Much more study is needed, but doctors say it would be a welcome alternative to current stents, which are permanent, foreign metal objects that can interfere with imaging tests increasingly used in heart care.

"The concept is extremely enticing," said Dr. Deepak Bhatt, a Cleveland Clinic cardiologist who had no role in the study.

On Sunday, Dr. Marcel Beijk of the University of Amsterdam will report what he termed "early encouraging early results" in 152 patients who received a stent called Genous, which is coated with a substance designed to attract stem cell-like cells from the bloodstream to help the artery heal.

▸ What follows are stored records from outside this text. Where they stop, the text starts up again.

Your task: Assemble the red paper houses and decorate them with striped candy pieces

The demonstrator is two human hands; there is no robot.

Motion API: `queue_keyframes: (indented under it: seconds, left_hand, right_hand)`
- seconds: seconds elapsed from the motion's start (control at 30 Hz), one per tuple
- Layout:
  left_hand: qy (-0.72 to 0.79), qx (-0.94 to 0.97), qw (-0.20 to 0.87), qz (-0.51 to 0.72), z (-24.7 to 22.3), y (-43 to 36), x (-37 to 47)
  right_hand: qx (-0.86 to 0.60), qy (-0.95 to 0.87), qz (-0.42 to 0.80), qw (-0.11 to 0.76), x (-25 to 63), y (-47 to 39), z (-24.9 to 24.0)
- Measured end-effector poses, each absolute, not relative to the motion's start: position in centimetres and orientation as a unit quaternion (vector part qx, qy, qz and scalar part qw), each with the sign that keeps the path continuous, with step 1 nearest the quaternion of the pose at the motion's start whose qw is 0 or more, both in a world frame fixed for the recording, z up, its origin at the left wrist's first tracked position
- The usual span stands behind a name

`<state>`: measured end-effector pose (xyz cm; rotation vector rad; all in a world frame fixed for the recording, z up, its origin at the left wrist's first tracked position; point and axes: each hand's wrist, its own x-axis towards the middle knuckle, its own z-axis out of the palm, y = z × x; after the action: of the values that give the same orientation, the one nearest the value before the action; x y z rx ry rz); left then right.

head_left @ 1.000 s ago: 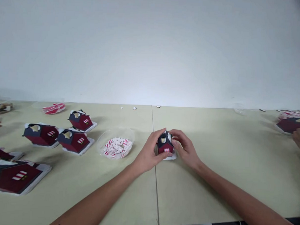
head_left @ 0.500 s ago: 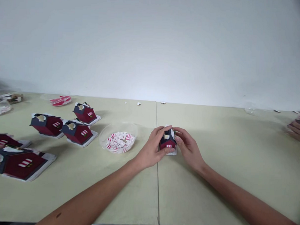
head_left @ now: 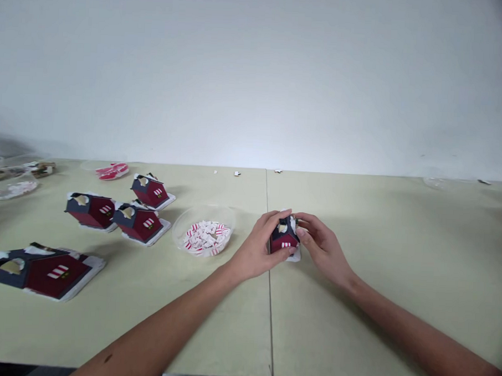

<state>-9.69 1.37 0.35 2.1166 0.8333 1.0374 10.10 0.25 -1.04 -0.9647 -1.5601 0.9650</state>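
Note:
A small dark red model house [head_left: 278, 242] with a dark roof and a white base stands on the table seam in front of me. My left hand [head_left: 262, 245] is wrapped round its left side, fingers over the roof and thumb across the front. At the right side, my right hand [head_left: 320, 242] has its thumb and fingertips pressed against the house near the roof edge; whether a small part sits between them I cannot make out. Left of my hands is a clear plastic bowl [head_left: 178, 229] of small white and red-striped pieces [head_left: 207, 236].
Several similar houses stand to the left, the nearest one [head_left: 56, 274] by the front left. Behind them lie red pieces [head_left: 112, 171] and more bowls of parts [head_left: 16, 189]. Loose bits [head_left: 237, 174] lie along the wall, and a clear dish [head_left: 436, 182] sits at back right.
The view has shifted slightly, moving things rightward. Another person's hand and the house it held at far left are gone from view, as is the hand at far right. My hands keep their hold.

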Motion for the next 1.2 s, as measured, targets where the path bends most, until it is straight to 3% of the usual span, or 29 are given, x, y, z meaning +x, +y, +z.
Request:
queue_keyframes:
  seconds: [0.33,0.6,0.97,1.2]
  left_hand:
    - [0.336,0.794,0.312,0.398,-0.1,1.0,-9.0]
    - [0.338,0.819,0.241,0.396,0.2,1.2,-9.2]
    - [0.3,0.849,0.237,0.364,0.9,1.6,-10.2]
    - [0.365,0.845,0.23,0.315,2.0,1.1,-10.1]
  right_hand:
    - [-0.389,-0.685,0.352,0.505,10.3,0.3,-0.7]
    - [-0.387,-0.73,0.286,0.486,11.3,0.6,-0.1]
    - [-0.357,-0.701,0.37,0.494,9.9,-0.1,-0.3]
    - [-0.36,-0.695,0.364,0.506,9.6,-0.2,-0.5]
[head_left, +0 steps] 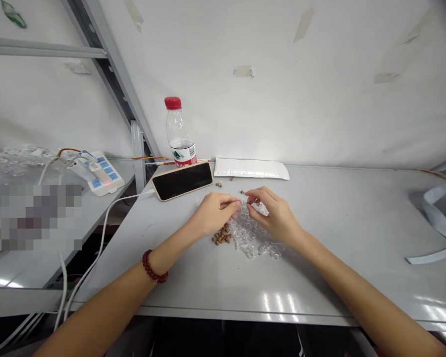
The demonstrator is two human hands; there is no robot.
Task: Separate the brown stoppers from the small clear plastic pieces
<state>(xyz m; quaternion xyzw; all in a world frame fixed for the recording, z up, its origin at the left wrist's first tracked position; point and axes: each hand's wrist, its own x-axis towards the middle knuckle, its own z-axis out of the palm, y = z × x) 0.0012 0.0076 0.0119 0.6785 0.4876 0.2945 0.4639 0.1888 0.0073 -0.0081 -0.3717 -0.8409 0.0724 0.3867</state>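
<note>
My left hand (217, 212), with a dark red bead bracelet (154, 267) on its wrist, pinches one end of a small clear plastic piece (244, 202). From the other side my right hand (269, 210) holds the same piece between thumb and fingertips. Its exact shape is too small to tell. Beneath and in front of both hands lies a pile of clear plastic pieces (247, 238). Several small brown corks (222, 237) are heaped left of the pile, below my left hand. A few more brown bits (219, 184) lie behind my hands.
A black-screened phone (183, 181) leans before a red-capped bottle (178, 136). Beside it lies a white packet (251, 169). White cables run left to a power strip (106, 173) on another table. A grey strap (433, 255) lies at the right of the grey table (193, 287).
</note>
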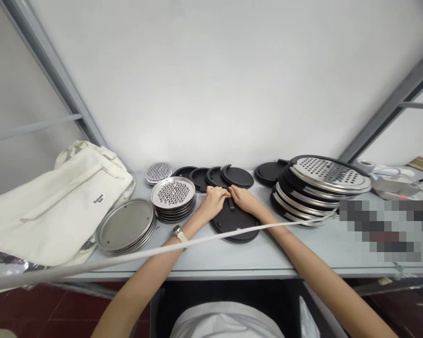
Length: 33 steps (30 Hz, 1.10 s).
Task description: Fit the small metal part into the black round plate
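A round black disc lies on the table in front of me, with a small black tab near its upper middle. Both hands meet at the disc's far edge. My left hand, with a watch on its wrist, has its fingers bent together over something small that I cannot make out. Touching it from the other side, my right hand is also closed, its fingertips pressed near the tab. Several black round pieces lie just behind the hands. Left of them stands a stack of grater discs.
Plain metal discs are stacked at the left, beside a cream bag. A tall stack of black-rimmed grater discs stands at the right, near a black piece. A pale cord crosses over the forearms. The wall rises behind the table.
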Available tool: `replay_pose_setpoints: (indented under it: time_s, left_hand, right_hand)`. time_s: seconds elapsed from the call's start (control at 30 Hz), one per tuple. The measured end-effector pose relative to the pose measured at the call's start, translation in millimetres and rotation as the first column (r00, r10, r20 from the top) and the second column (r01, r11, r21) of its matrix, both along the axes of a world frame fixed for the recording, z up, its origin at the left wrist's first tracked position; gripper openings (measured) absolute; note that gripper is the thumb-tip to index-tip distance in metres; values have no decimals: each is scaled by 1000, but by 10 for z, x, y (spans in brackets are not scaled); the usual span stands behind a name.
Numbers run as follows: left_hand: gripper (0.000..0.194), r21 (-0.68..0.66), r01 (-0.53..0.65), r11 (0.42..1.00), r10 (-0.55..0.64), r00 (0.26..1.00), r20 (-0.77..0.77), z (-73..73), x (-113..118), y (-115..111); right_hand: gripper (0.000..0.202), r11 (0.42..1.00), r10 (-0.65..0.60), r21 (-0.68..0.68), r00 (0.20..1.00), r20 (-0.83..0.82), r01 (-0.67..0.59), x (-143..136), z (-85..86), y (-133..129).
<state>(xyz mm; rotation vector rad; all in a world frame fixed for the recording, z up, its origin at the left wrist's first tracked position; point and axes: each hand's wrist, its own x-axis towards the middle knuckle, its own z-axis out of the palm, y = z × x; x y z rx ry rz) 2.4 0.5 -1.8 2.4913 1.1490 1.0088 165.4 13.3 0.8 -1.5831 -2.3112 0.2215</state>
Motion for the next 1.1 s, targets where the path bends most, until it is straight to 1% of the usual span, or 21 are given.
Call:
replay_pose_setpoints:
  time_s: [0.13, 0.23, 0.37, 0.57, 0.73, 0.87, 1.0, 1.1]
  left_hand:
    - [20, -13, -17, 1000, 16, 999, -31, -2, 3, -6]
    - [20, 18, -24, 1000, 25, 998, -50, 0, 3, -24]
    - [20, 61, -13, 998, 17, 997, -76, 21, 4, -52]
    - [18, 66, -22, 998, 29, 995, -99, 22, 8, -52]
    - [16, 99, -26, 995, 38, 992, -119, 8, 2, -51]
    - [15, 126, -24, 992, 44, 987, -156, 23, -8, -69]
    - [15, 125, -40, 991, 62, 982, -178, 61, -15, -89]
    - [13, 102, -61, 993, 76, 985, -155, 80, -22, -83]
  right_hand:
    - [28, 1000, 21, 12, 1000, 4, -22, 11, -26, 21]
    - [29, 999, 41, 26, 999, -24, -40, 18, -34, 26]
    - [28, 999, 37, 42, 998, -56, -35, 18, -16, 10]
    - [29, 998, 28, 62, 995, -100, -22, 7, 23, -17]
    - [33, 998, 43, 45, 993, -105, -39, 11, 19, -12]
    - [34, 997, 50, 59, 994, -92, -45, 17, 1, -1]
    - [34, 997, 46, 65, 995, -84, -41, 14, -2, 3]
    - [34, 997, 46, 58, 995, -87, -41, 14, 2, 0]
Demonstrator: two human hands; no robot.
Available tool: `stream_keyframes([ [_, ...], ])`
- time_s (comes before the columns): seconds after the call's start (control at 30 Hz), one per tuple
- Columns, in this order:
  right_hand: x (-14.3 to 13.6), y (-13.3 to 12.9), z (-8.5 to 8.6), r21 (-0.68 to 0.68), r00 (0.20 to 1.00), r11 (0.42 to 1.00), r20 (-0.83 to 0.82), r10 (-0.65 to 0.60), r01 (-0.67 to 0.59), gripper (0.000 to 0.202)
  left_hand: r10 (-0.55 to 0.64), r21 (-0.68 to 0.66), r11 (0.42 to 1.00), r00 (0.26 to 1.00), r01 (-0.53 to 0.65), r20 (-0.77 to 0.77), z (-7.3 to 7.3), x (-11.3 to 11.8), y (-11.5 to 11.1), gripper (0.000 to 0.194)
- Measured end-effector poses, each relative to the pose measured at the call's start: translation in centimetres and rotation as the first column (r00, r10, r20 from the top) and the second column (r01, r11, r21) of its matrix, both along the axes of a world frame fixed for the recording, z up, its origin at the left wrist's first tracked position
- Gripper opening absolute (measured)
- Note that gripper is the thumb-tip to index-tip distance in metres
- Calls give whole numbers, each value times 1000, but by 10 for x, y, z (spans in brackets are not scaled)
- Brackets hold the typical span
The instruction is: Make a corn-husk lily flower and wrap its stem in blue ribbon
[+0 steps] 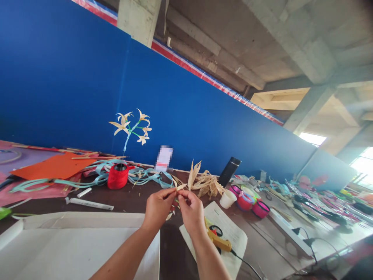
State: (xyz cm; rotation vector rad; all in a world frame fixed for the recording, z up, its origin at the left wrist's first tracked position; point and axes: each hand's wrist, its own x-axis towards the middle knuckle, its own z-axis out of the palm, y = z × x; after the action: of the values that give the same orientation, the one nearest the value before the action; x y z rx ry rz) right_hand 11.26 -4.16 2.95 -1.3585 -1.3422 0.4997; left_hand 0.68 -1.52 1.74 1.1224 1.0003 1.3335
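My left hand point(159, 208) and my right hand point(192, 212) meet above the dark table, thumbs and fingertips pinched together. Between them they grip a small pale corn husk piece point(181, 187), partly hidden by the fingers. A bit of green shows just under the fingertips, too small to make out. Dried corn husks point(208, 182) lie in a heap right behind my right hand. Further back on the left, a spray of pale husk flowers point(128, 126) on a blue-wrapped stem stands upright in a red wrapped holder point(117, 178).
A white box tray point(72, 249) fills the front left. Beside my right forearm, a yellow glue gun point(223, 244) with a cord rests on paper point(237, 229). A white cup point(227, 199), a black bottle point(229, 171), pink containers point(260, 209) and a power strip point(291, 232) stand to the right.
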Motion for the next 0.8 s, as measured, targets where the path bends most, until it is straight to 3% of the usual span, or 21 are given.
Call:
stream_keyframes([
  [0.2,17,-8,-6,63,998,998,65,-27,23,24,-2,-79,997,994,11,107,-1,-1,3,30],
  [0.33,34,-14,-8,-19,996,1000,90,-20,21,25,-4,-109,994,992,18,130,-1,-2,4,30],
  [0.8,59,-25,-15,-24,957,1000,289,10,-3,19,11,-80,997,1000,-10,14,-13,-1,8,28],
])
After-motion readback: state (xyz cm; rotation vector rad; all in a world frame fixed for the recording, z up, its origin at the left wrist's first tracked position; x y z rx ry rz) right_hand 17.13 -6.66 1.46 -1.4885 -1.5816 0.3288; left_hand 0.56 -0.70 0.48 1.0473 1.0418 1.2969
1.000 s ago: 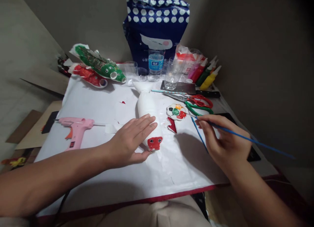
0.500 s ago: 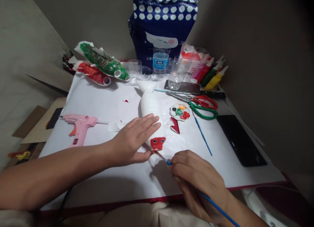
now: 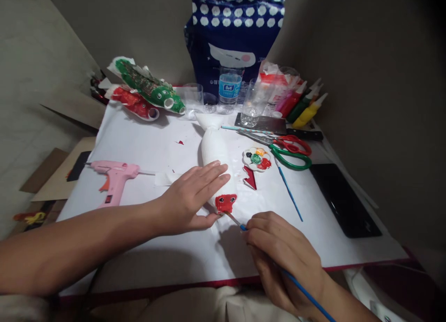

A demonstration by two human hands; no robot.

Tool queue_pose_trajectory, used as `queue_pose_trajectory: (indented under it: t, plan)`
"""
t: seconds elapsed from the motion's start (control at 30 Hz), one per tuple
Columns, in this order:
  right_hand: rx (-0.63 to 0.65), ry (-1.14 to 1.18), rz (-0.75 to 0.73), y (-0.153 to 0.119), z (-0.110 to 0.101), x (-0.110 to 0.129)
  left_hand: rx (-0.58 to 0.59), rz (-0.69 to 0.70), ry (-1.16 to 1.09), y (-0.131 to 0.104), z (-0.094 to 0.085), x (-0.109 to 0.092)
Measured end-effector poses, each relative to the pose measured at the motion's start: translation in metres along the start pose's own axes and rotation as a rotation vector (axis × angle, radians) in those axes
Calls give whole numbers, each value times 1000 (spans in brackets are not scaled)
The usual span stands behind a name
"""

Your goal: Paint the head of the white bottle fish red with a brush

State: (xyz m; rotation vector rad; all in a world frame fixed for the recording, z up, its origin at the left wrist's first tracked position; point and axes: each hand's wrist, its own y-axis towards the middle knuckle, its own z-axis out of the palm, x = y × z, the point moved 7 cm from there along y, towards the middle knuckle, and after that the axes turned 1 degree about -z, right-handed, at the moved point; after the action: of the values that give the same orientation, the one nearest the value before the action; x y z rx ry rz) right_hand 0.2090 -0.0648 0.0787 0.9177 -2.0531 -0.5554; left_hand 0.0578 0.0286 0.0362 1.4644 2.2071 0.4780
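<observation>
A white fish figure (image 3: pixel 214 147) lies lengthwise on the table, its tail fin pointing away from me. Its near end carries a red painted face (image 3: pixel 226 203) with two small eyes. My left hand (image 3: pixel 191 196) holds it from the left, fingers across its back and thumb by the mouth end. In my right hand (image 3: pixel 284 250) is a blue paintbrush (image 3: pixel 306 296), gripped like a pen, its bristles touching the lower edge of the red paint. Right of the fish sit a flower-shaped palette (image 3: pixel 248 162) with several colours and a red cut scrap (image 3: pixel 250 179).
A pink glue gun (image 3: pixel 114 178) lies left. Green (image 3: pixel 142 85) and red (image 3: pixel 132 103) fish stand behind. On the right are scissors (image 3: pixel 292 157), a cleaver (image 3: pixel 303 134), a second brush (image 3: pixel 289 192), a phone (image 3: pixel 344 201) and paint bottles (image 3: pixel 308 113). Clear cups (image 3: pixel 252 110) line the back.
The brush tip has shifted slightly right and up along the red edge, with my right hand following. My left hand stays on the fish. The whole view has moved a little.
</observation>
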Motion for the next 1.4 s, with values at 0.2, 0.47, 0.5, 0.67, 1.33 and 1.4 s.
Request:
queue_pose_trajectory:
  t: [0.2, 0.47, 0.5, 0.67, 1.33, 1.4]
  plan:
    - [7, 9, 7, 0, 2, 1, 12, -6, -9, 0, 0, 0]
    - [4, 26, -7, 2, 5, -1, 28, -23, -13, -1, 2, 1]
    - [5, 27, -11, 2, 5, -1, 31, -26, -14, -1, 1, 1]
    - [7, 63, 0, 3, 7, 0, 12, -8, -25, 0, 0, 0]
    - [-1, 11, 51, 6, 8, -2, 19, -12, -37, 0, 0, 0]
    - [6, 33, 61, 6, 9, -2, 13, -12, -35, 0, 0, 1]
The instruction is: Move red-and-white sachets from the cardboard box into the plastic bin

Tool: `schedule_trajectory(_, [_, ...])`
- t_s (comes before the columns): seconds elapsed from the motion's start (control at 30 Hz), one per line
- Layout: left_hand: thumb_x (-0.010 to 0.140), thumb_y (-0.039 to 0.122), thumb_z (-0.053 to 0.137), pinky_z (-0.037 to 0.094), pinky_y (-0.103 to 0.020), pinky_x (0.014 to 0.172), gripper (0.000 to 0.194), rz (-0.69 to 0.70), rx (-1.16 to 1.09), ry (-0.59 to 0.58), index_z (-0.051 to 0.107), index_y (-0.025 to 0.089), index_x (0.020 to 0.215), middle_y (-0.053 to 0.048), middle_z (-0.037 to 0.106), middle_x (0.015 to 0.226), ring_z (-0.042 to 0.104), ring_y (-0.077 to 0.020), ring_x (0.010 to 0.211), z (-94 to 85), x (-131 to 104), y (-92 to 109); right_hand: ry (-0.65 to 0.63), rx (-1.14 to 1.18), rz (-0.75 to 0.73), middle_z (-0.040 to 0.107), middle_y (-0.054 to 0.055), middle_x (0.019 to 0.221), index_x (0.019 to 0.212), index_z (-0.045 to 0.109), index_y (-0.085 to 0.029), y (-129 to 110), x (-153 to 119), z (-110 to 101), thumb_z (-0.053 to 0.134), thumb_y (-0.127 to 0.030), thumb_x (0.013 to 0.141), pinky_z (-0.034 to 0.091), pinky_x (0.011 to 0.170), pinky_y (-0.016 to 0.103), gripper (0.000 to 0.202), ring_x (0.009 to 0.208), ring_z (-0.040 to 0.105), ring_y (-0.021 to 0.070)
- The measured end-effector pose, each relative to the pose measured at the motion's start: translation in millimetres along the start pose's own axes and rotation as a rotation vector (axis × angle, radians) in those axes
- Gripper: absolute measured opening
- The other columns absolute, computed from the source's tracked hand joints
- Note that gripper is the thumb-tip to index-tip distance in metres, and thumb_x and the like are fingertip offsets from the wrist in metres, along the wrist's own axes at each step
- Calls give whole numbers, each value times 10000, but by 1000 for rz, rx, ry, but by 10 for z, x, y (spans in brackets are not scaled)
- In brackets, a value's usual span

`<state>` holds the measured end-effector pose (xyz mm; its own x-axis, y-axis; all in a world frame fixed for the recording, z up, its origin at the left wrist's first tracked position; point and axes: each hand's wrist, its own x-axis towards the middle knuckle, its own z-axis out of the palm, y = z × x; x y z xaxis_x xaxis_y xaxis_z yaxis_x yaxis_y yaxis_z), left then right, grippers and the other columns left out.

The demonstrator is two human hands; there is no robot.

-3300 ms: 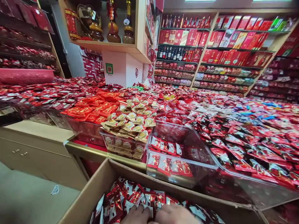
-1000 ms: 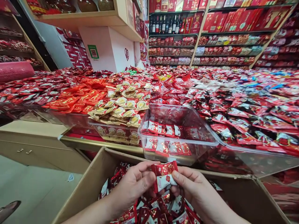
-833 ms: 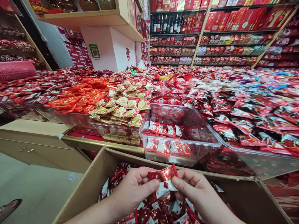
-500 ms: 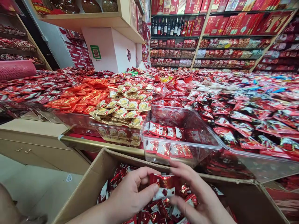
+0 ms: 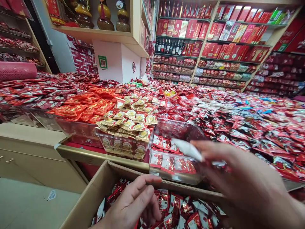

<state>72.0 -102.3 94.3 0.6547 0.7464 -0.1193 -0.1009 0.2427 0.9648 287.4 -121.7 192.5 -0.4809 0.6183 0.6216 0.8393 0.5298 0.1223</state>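
Packet (image 5: pixel 187 149) held at clear bin (image 5: pixel 171 178)
The right hand (image 5: pixel 240 171) pinches it; the left hand (image 5: pixel 133 200), fingers parted, hangs over a cardboard box (image 5: pixel 100 187) of red-and-white packets (image 5: pixel 175 203).

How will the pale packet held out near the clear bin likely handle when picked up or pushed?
The packet is probably fairly firm: held at one end, it shows no obvious sag, though blurred. It may be slippery, as the packets in the cardboard box look shiny. It appears flattish, so it seems unlikely to roll.
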Motion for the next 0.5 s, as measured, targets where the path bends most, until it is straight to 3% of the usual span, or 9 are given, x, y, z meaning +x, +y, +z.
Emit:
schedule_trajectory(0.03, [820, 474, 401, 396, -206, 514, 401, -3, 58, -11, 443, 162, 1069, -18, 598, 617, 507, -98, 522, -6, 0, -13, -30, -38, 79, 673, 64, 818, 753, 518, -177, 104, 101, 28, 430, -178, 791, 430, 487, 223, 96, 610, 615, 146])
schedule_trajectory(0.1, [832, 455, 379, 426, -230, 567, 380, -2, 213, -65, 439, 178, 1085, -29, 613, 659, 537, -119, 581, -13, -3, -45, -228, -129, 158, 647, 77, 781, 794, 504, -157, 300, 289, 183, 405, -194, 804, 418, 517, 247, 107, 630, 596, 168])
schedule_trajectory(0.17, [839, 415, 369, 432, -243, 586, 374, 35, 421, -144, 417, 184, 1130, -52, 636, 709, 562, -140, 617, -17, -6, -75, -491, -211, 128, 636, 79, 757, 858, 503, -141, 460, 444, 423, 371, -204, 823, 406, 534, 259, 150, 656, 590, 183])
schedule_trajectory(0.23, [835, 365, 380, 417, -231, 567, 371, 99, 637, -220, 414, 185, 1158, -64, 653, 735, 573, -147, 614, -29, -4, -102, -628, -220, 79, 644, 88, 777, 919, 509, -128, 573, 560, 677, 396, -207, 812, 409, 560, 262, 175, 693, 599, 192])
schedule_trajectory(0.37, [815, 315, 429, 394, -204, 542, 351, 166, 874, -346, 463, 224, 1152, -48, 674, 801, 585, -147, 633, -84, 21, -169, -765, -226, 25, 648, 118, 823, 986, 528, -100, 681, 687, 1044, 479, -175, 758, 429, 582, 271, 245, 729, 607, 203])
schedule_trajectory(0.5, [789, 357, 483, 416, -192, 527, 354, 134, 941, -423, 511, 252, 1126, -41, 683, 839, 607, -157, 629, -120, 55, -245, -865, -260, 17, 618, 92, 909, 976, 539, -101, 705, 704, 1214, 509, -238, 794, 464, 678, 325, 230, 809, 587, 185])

In May, results are due on Cordis' experimental stent, CoStar. Its anti-clotting drug is contained in tiny wells designed to dissolve over time so that after about six months, the device turns into a plain metal stent.

Medtronic Inc. also is seeking FDA approval for its Endeavor stent, which it claims is less likely to cause artery inflammation problems.

"Technologies never stand still - they're constantly improving," said Dr. Elizabeth Nabel, director of the National Heart, Lung and Blood Institute.

Yet key questions remain about the safety of all of these devices. An expert panel led by Harvard cardiologist Dr. Eugene Braunwald is finalizing a report on what the federal agency's role should be in resolving the safety issues, Nabel said.

The group will recommend whether a new clinical trial, a registry to track patients or some other solution is needed, Nabel said.